Then $p_0\in b_{K,i}$ but $p_0\notin b_{K',i}$.
Hence, $w_K\ne w_{K'}$.
\end{answer}
\item How many distinct words $w_K$ exist?
\label{ex:proof-markey:nr-of-w_k}
\begin{answer}
There are $2^{|\{0,\dots,2^n-1\}|} = 2^{2^n}$ distinct $K$ (and equally many distinct $w_K$).
\end{answer}
\item Show that $w_K^\omega$ is accepted by $\mathcal A$.
\begin{answer}
Since all $a_i$ are distinct,
two points $b_{K,j}, b_{K,k}$ on $w_K^\omega$ agree on all $p_i$ for $i\in[1,n]$ iff $j\equiv k \pmod{2^n}$.

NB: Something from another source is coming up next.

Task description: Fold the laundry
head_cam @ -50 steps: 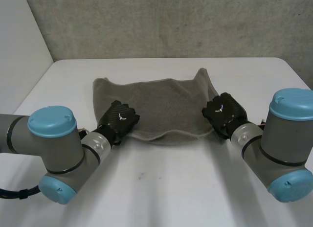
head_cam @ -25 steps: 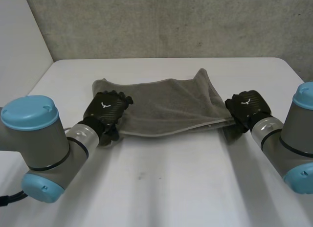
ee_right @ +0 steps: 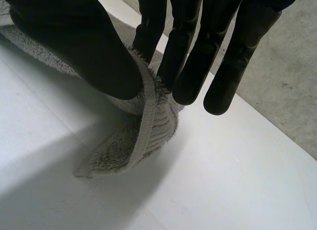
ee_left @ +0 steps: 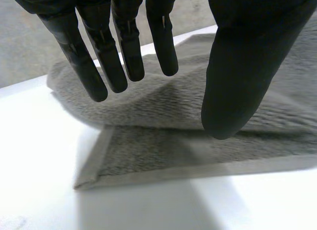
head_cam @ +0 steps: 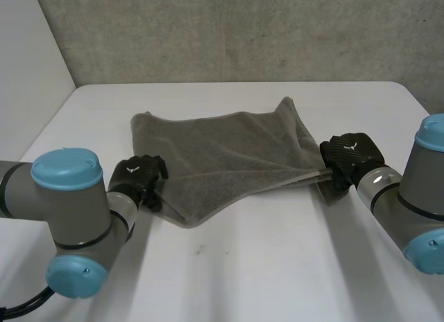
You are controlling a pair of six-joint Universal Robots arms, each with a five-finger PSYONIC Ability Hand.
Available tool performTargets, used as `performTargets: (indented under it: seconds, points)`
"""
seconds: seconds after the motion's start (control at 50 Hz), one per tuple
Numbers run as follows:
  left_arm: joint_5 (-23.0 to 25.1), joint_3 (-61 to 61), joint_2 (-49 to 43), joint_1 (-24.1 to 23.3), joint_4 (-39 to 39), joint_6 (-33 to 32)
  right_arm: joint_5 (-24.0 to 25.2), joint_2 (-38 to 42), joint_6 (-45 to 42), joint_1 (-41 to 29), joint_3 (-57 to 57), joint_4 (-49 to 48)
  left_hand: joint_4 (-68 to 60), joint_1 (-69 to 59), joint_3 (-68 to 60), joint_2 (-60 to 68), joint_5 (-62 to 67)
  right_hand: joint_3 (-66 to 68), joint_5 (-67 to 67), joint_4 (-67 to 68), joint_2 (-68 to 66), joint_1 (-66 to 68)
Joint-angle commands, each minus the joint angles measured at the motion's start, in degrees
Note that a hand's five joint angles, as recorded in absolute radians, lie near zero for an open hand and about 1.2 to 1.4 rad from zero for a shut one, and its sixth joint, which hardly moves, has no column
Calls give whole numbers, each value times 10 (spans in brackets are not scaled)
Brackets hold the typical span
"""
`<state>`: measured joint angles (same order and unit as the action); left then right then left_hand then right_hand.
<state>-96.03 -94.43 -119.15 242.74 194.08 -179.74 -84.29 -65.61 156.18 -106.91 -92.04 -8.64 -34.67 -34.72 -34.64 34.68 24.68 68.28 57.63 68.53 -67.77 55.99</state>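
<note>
One hand alone has a hold: your left hand (head_cam: 139, 176) hovers over the towel's (head_cam: 222, 152) near-left corner on the table (head_cam: 243, 266), fingers (ee_left: 164, 46) straight and spread off it, while the right hand (head_cam: 350, 155) pinches the right edge, so tugging now could drag the towel crooked.

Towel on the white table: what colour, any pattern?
Plain grey terry towel, no pattern; clearest in the head view.
</note>
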Motion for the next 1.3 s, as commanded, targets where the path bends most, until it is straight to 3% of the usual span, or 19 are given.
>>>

In this case, they also agree on $p_0$.
\end{answer}
\item It follows that there are paths $\pi_K$ and $\pi_{K'}$ in $\mathcal A$ accepting $w_K^\omega$ and $w_{K'}^\omega$ respectively.

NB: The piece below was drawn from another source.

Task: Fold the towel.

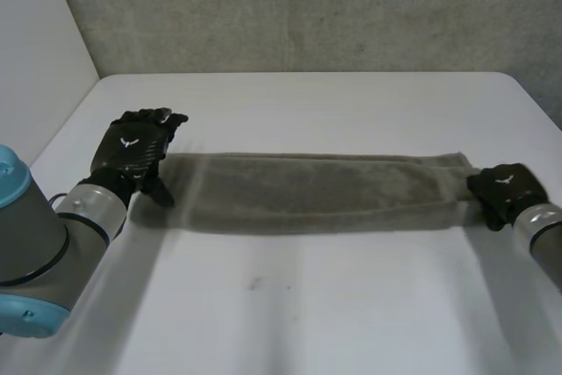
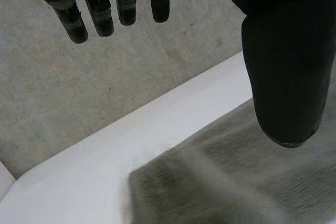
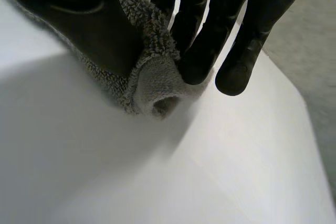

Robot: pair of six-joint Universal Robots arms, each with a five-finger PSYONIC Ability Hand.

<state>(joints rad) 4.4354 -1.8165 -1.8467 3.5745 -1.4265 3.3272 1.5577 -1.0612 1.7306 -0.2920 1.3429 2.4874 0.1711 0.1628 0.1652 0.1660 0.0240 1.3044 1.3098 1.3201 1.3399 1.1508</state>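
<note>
Rough grey wall (image 1: 307, 6) is seen behind a white table (image 1: 290, 305), on which a grey terry towel (image 1: 316, 191), narrowed to a long band, is laid flat. Its long axis runs across the table from the robot's left to its right, parallel to the foot of the wall, with one short end by each hand.

The black left hand (image 1: 136, 148) is held at the band's left end, just beside and partly over it. In the left wrist view its fingers (image 2: 102, 17) are seen straight and well apart from the thumb (image 2: 286, 77), with nothing held. The towel (image 2: 236, 182) end lies beneath the thumb; whether it is touched cannot be told.

The black right hand (image 1: 502, 191) is set on the opposite short end. In the right wrist view a rolled edge of the towel (image 3: 152, 82) is pinched between the thumb (image 3: 89, 24) and the fingers (image 3: 205, 45), low on the table.

The coming move is judged to turn on one relation: only the right end is gripped, and the whole band stretches away from that hand towards the left one. For a fold across the long axis, one end would have to be carried along that axis to meet the other. The left end is not yet taken, so a grasp there is judged to be called for first.
</note>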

Let $q_K$ and $q_{K'}$ be the $2^n$-th states of each of these paths.
Assume that $q_K = q_{K'}$.
Construct from $w_K$ and $w_{K'}$ an infinite word $v$ that is accepted by $\mathcal A$ but does not satisfy $\phi_n$.
\hint{take the simplest infinite word using both words that you can think of.}
\begin{answer}
Take $v=w_Kw_{K'}^\omega$.
Apart from the prefix of size $2^n$, the path of this word is equal to that of $w_{K'}^\omega$, which is accepted.
So $v$ is accepted.
From \ref{ex:proof-markey:different-w_K} we have an $i$ such that $p_0\in b_{K,i}$ but $p_0\notin b_{K',i}$.

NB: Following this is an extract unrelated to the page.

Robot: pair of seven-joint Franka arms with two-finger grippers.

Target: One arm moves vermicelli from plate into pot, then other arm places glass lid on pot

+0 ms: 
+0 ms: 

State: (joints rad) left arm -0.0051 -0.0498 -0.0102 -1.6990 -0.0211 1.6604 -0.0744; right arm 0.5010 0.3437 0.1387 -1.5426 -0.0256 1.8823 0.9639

However, for all $i\in[1,n]$, $p_i\in b_{K,i} \Leftrightarrow p_i\in b_{K',i}$.
Therefore, $i=i, j=i+2^n$ is a counterexample to the outermost quantifier of $\phi_n$.
\end{answer}
\item Show that this contradicts the assumption from \ref{ex:proof-markey:assumption}.
\begin{answer}
Since we have $2^{2^n}$ distinct $w_K$ [cf. \ref{ex:proof-markey:nr-of-w_k}] and the $2^n$-th states of their accepting paths must all be distinct,
$\mathcal A$ has at least $2^{2^n}$ states.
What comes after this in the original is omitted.